Q. And again, just so that it’s clear, it wasn’t like you go in there and
talk and he just sits there like he’s in a coma or something?
A. No, he actively participated. We figured out the math.
Q. Did he interject questions and make comments about that?
A. Yes.
Q. Did he even make suggestions on what other offers could be
acceptable or whatever?
A. Yes, both in visits and in letters.
The attorney who represented the petitioner at the time of the guilty plea testified that he
became the petitioner’s counsel on approximately April 25, 1999. He had practiced law since 1994,
as an assistant public defender. He said that he had defended approximately twenty jury cases. He
was aware of three defendants represented by the public defender’s office who had been determined
in a mental evaluation to be incompetent. He said that he had “been dealing with retarded people
[his] whole life, as a public defender and the real world.” He “didn’t have any doubt” that the
petitioner would have been determined to be competent.
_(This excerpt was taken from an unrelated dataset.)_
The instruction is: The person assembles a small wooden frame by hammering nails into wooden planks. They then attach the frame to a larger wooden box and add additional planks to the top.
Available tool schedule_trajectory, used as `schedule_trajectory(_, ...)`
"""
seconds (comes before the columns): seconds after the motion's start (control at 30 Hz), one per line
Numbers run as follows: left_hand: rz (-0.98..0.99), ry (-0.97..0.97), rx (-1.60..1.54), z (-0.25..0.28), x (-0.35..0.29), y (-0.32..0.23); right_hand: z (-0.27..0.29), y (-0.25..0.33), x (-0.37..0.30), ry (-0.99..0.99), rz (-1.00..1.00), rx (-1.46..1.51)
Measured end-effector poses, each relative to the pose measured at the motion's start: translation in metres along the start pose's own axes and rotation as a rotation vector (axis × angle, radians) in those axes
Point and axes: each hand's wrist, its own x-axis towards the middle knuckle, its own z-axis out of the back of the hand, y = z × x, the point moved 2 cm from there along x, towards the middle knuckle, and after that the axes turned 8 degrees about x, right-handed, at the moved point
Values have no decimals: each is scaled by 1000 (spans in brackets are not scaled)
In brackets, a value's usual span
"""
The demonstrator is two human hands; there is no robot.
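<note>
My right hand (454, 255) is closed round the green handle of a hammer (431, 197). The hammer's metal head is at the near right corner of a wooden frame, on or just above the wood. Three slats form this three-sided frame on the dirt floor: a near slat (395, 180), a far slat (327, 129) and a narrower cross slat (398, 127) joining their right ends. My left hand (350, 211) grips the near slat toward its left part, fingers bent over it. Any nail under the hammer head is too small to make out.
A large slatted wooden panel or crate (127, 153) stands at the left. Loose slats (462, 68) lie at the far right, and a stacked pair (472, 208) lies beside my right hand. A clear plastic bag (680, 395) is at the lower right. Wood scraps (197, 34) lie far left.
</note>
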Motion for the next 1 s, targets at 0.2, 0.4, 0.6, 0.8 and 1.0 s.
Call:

He also testified about MTMHI’s
evaluation of the petitioner:
Q. You were speaking to MTMHI. You did have a report from
them; is that right?
A. Well, I had half a report – or there is half a report in the file which
is a social history. I believe that I saw another report, but I cannot
find it in the file. So I don’t know if that is something [ ] or
[petitioner’s first counsel] had told me about and then I just believed
it existed, and just took it that they believed he was malingering or
whether I actually saw the report.
Q. So you are not sure whether you saw the report from MTMHI or
not?
A. I do not.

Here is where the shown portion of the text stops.